To gain insights into mechanisms of catalysis, studies of isolated clusters have an advantage in investigating local chemical properties in the vicinity of active sites; clusters provide us with a model system of catalysts. From this point of view, reaction of isolated cerium-oxide clusters has been investigated to understand the oxygen storage/release behavior and the catalytic activity of cerium oxides. Wu et al. studied reaction of positively-charged Ce m O n + (m = 2–6, n = 2 m) with hydrocarbons and CO [5] and that of negatively-charged Ce m O n (m = 4–21, n = 2m + 1) with CO [6]. Hirabayashi and Ichihashi studied reactivity of Ce m O n + (m = 2–6) with CO, NO, and O2 molecules as a function of oxygen content, n [7, 8]. Nagata et al. reported temperature-dependence as well as composition-dependence of the reaction of Ce m O n + (m = 2–9) with CO, NO, and several other gaseous molecules [9, 10, 11]. However, reactivity of cerium-oxide clusters has been discussed only on the basis of a formal average oxidation number of the Ce atoms as well as geometric structures, total energies, and charges on each Ce atom obtained computationally. This is due to lack of fundamental experimental data related to geometric and electronic structures.
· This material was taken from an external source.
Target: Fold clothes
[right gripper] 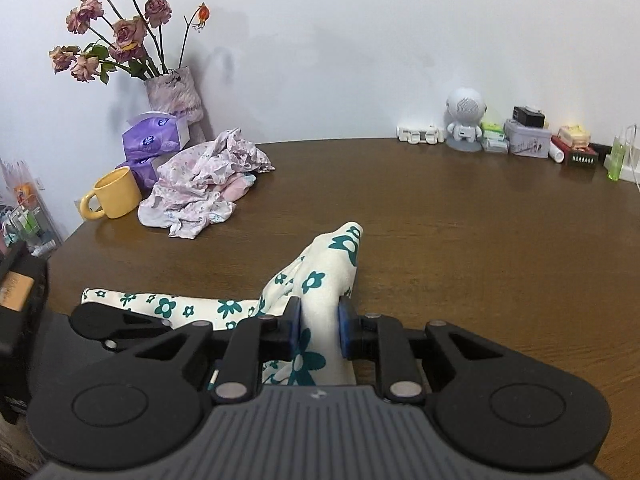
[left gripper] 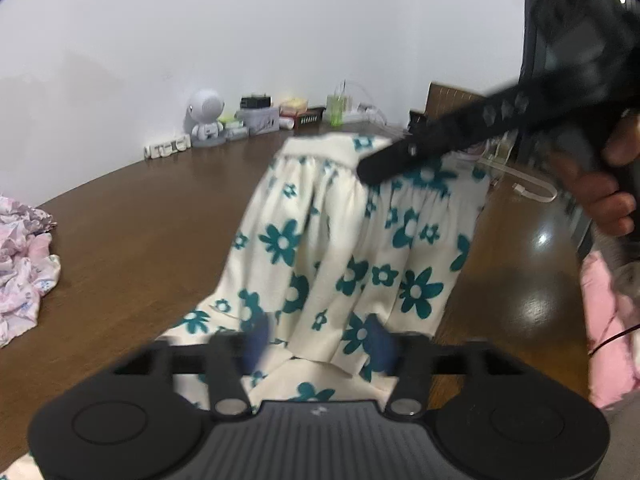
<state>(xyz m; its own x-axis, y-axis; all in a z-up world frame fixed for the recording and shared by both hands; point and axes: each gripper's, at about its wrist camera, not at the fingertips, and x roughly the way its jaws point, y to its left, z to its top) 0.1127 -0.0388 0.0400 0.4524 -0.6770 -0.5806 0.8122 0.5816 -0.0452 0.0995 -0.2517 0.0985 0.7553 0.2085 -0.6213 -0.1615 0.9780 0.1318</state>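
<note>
**Item: floral garment, mid-fold, one end lifted**

Floral garment (left gripper: 340, 232): cream cloth with teal flowers, gathered waistband at the far end. It lies on the brown table (right gripper: 460, 220), running from the centre of the left wrist view down to 6 o'clock. Its waistband end is raised off the wood; the near end trails flat towards the left gripper.

Right gripper (right gripper: 319, 330): tongs narrow, blue pads pinching a bunched fold of the garment, which stands up between them in the right wrist view. In the left wrist view the same tool enters from 2 o'clock, gripped by a hand (left gripper: 600, 196).

Left gripper (left gripper: 318, 344): tongs wide, the garment's near edge lying between the blue pads. The pads are blurred, so contact is uncertain, but they appear to stand clear of the cloth.

Pink garment (right gripper: 204, 184): crumpled heap at 10 o'clock in the right wrist view, beside a yellow mug (right gripper: 110, 194) and tissue packs (right gripper: 156, 138). Unfolded and untouched.

Far edge, 1 to 2 o'clock: small robot figure (right gripper: 464, 120), tins and boxes, well apart from the work.

Progress: early. No finished crease or tidy stack shows on the floral garment; one end is lifted, seemingly to be carried over the other. Remaining, by estimate: completing that fold, any further folds, then the whole pink heap.
</note>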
As for such experimental studies, Burow et al. reported geometric structures of Ce m O n + by vibrational spectroscopy [12]. They claimed that even small clusters (m = 3–5) retain structural motifs typical of bulk CeO2. Akin et al. studied stability and geometry of Ce m O n + (m = 3–11) by photodissociation [13].

Experimental studies on electronic properties are also required. Direct measurement of the charge state of constituent atoms in the clusters, for example, allows us to discuss relationship between reactivity and the charge state. For bulk cerium oxides, one finds many reports on the charge state of Ce atoms measured by X-ray absorption spectroscopy (XAS) [14, 15] and electron-energy loss spectroscopy (EELS) [16, 17], i.e., inner-shell excitation spectroscopy. The element-specific feature of these spectroscopic techniques provides us with powerful means to investigate local information on geometries and electronic states in multi-element materials.

Application of XAS to isolated clusters, however, has a difficulty due to the low density of samples as well as small absorption cross sections of inner-shell excitation compared with those of valence excitation. Therefore, XAS of free size-selected clusters has been developed step by step. First, XAS of isolated clusters has been demonstrated without size-selection in 1990s [18, 19, 20]. Second, an attempt to size-selection was made for clusters of chalcogens, which were able to be generated with specific size distribution (quasi-size-selection) [21, 22]. And more recently, an ion-trap technique enabled XAS of size-selected cluster ions [23, 24].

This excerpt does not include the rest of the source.